[[ Input data open ]]

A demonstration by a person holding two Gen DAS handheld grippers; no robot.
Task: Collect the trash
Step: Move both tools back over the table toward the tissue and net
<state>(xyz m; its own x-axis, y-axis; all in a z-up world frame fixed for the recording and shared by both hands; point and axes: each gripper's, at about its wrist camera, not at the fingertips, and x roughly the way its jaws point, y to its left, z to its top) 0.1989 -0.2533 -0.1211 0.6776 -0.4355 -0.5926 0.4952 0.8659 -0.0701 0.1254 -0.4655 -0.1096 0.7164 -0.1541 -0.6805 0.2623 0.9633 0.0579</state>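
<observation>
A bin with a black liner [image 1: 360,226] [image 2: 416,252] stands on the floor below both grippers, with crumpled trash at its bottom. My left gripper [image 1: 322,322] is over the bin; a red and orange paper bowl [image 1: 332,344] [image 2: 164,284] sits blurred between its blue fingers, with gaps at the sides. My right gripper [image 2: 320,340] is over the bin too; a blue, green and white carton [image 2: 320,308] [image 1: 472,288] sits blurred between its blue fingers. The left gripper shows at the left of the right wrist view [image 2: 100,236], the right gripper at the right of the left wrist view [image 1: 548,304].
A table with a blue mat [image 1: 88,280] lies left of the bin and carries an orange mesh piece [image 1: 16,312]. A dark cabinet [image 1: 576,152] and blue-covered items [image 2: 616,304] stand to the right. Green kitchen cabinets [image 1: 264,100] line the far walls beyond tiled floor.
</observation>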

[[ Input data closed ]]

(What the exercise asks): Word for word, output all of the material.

(Response):
A demonstration by a person holding two Gen DAS handheld grippers; no robot.
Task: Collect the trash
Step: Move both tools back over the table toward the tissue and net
<state>(xyz m; its own x-axis, y-axis; all in a z-up world frame fixed for the recording and shared by both hands; point and axes: each gripper's, at about its wrist camera, not at the fingertips, and x roughly the way its jaws point, y to its left, z to its top) 0.1989 -0.2533 -0.1211 0.6776 -0.4355 -0.5926 0.4952 0.8659 -0.0701 0.1254 -0.4655 -0.1096 0.7164 -0.1541 -0.6805 0.2623 0.9633 0.0579</state>
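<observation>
A bin with a black liner [image 1: 360,226] [image 2: 416,252] stands on the floor below both grippers, with crumpled trash at its bottom. My left gripper [image 1: 322,322] is over the bin; a red and orange paper bowl [image 1: 332,344] [image 2: 164,284] sits blurred between its blue fingers, with gaps at the sides. My right gripper [image 2: 320,340] is over the bin too; a blue, green and white carton [image 2: 320,308] [image 1: 472,288] sits blurred between its blue fingers. The left gripper shows at the left of the right wrist view [image 2: 100,236], the right gripper at the right of the left wrist view [image 1: 548,304].
A table with a blue mat [image 1: 88,280] lies left of the bin and carries an orange mesh piece [image 1: 16,312]. A dark cabinet [image 1: 576,152] and blue-covered items [image 2: 616,304] stand to the right. Green kitchen cabinets [image 1: 264,100] line the far walls beyond tiled floor.
</observation>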

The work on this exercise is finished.